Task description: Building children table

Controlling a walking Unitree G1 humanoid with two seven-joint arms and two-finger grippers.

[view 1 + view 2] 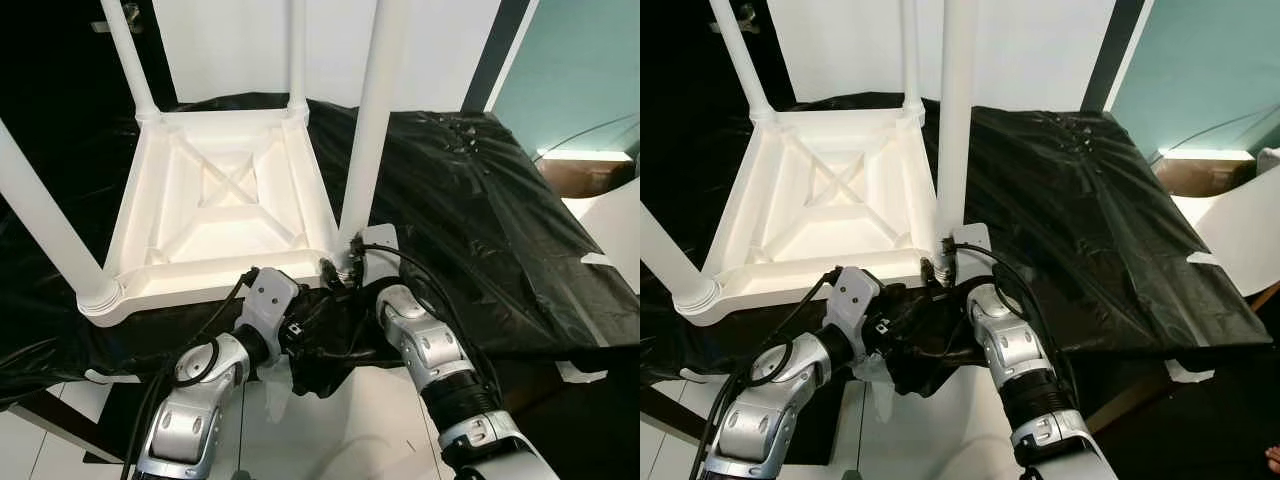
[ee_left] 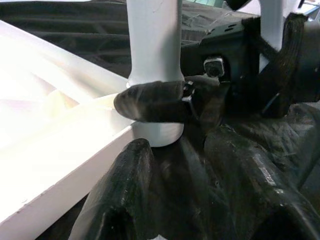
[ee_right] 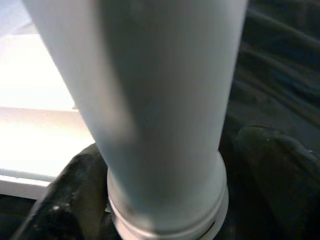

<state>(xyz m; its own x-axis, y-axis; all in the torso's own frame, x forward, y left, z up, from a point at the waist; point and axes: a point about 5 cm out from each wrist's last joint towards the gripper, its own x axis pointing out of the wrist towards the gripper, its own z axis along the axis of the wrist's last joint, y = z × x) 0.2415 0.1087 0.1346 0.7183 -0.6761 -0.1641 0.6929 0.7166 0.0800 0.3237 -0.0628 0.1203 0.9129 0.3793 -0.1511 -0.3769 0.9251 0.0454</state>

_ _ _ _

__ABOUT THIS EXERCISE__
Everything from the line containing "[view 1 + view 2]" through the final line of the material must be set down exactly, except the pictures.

__WRITTEN RESPONSE__
[view 1 + view 2] 
[ee_left] 
[ee_right] 

<state>(xyz m; its own x-axis, y-axis; all in the torso's own frame, x forward, y left, z up, from a point at the waist; point and axes: a point about 5 cm out from each wrist's last joint towards the gripper, its own x axis pointing out of the wrist towards the gripper, its own z axis along the axis of the wrist's last joint, y = z × x) 0.2415 0.1087 0.1346 0.7183 -0.6761 -0.1641 0.6929 0.7166 0.0800 0.3237 -0.0628 0.1203 0.9129 0.3793 -0.1511 -0.3769 0.9251 0.0454</state>

That concludes the output.